11:14 S2: Whenever a client comes to me and talks about creating a new mark for their brand, I try to help people realize that the stronger mark you create is better for you and your company. So, if you’re gonna choose a mark to describe your goods or services, you never want that to be descriptive. That’s the lowest level and the weakest trademark you can have, when the mark describes the goods. So, for two examples that are very common are The Weather Channel. You hear The Weather Channel, and you know that it’s gonna be some kind of channel that discusses weather. And another one is Pizza Hut. It’s a place where you’re gonna go and have pizza.

11:57 S2: Those are very weak marks, but as you move across the spectrum, you can see there’s also things called suggestive marks, which is you might be able to tell what it’s about, but it’s not necessarily descriptive. And two examples there are Netflix and The North Face. Then we move on to arbitrary, which is one step stronger of a mark, and there we have Apple and Starbucks, where you hear the marks, and it really gives no indication as to what the product or service is that’s related to it. And then we have fanciful marks, which are the strongest marks because they are made up. They are not even in English… They’re not even in the English language, they’re just completely made-up terms. For there, we have Exxon and Adidas.

12:37 S1: When would somebody want to trademark their logo? At what point in their business journey would you say they would want to do that?

12:50 S2: You can file a trademark for your logo any time. In the US, you get rights when you start using the mark in commerce. So, as soon as you’re using it, you do acquire some rights. I would say, we’ll get to it later, but there’s things to do before you file, which is search, to make sure you can use the mark, which I know we’re gonna talk about. But I would say filing at any time… Obviously, the earlier you file, the earlier you put the world on notice that you’re using it and that you confirm that you have the right to use it.

13:25 S1: Okay. And within your industry, what are you seeing are some of the most common violations of a trademark?
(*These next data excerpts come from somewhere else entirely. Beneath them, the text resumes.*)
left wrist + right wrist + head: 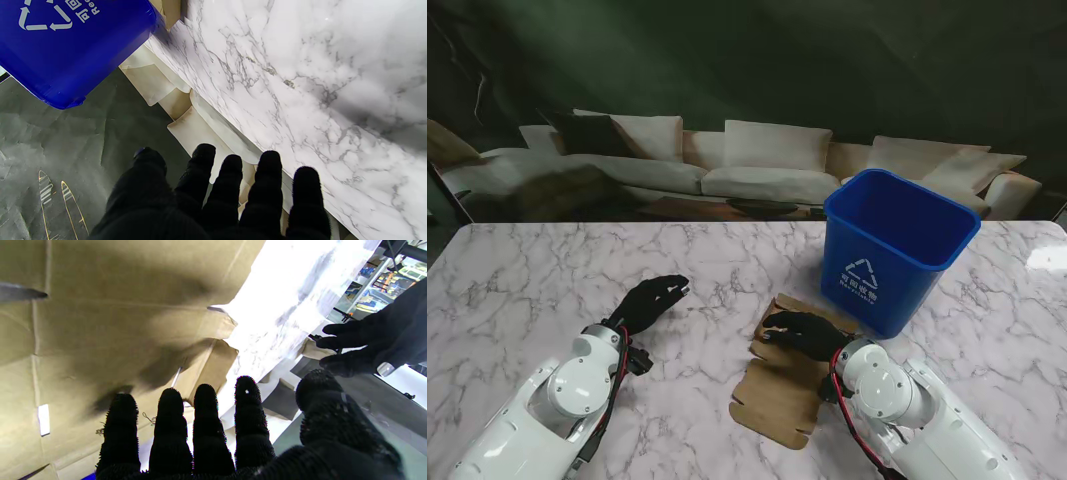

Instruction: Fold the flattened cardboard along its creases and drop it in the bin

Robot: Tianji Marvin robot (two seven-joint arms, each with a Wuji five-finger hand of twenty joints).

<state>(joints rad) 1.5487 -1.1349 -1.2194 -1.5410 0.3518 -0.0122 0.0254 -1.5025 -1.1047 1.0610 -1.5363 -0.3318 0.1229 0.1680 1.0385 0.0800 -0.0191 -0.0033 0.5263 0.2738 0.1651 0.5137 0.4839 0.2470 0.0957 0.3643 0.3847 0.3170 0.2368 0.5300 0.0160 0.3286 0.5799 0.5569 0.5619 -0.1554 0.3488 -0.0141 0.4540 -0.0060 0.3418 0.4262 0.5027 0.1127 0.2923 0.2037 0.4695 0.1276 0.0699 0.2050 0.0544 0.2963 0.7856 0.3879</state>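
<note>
- The flattened brown cardboard sheet (pixel 779 385) is seen lying flat on the white marble table (pixel 517 280), just beside the blue plastic recycling bin (pixel 897 245).
- The black-gloved right hand (pixel 805 331) is spread over the sheet's far end, fingers (pixel 170 420) apart, nothing gripped.
- The black-gloved left hand (pixel 649 300) is held empty, fingers apart, well left of the sheet.

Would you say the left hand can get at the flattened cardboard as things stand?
Probably yes: the left hand hangs open over bare marble, with nothing between it and the cardboard. The right hand already covers its far end.
</note>
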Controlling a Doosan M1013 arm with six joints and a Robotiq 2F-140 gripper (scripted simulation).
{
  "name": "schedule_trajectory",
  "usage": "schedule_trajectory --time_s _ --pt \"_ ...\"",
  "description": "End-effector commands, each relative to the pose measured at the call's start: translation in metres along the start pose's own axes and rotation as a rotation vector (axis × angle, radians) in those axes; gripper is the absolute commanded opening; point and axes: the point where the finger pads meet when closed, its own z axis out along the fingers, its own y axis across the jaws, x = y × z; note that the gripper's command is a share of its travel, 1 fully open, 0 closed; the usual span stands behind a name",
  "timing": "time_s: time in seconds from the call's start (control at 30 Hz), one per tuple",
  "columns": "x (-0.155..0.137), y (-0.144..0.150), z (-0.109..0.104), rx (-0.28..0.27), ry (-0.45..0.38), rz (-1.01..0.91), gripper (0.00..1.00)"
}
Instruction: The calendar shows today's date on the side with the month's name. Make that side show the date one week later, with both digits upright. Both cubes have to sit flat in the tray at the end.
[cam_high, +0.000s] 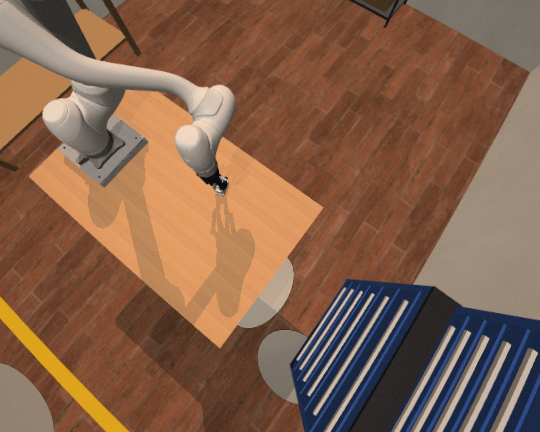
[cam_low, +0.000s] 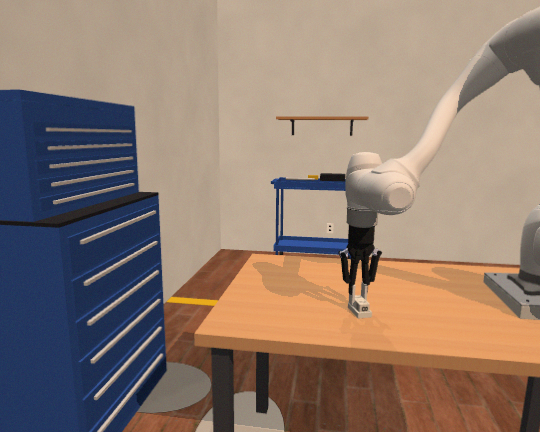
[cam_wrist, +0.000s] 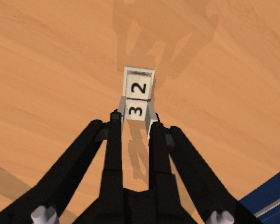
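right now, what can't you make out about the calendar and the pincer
- Month's name side: wrist view shows only tops of 3 cube and 2 cube.
- Calendar, top view: tiny, half under the pincer.
- Its front digits, exterior view: too small.
- Whether the pincer touches the 3 cube: unclear, wrist view.

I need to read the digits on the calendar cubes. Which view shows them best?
The wrist view: the two cubes face the camera, their top faces reading 2 and 3, with the gripper straddling the nearer one. The exterior view shows only a small pale block; the top view shows a speck.
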Motion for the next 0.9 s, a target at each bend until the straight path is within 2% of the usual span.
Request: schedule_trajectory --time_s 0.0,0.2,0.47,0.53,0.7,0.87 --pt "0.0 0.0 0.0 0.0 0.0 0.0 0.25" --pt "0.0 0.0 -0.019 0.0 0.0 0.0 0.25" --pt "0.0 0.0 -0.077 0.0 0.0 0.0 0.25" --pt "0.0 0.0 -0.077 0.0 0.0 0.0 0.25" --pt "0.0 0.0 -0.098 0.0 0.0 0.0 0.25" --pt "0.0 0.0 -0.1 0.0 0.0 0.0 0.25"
13:36 S2: We see all sorts of people copying trademarks in all sorts of ways. You can use someone’s trademark in a domain name. We see people using them on their website to sell goods, using them on Amazon, in their listing names just to attract attention. There’s all sorts of ways that people are using other people’s marks.

14:33 S2: I had a couple more just basic trademark tips, which is, whenever you’re picking a mark, make sure you consider whether that mark has meanings in another language. I’ve had this come up a number of times, where even if you’re not aware that when you translate your English trademark into another language, it means something else and maybe something you do not wanna be associated with. So, that’s just something to consider. Another just trademark tip that a lot of people don’t know but is very easy to understand is you can use a symbol to indicate that you’re using something as a trademark, and if you use the TM, that’s for unregistered marks, that basically means, “I declare to the world that I’m using this as a trademark, anyone can use that for any mark. And then the register, the R with the circle around it, that’s the symbol for a mark that has been federally registered with the USPTO.

15:28 S1: Okay. I think that’s really interesting. Even for a business like mine, I can just add that TM to my logo as a first step to just say, “This is my logo. This is the… ” Is there any way to do it for your business name? Because that’s not visual, right? Or do you have to actually go through filing if you want to register your business name?

15:55 S2: If you’re using… And I believe we come into this later as well, but if you’re using your business name as a trademark, then you can certainly put the TM there. If it’s just the name of your entity, and you’re not using it as a trademark. But if you’re using it on your website, if it’s associated with your goods or services, then you certainly can put the TM there.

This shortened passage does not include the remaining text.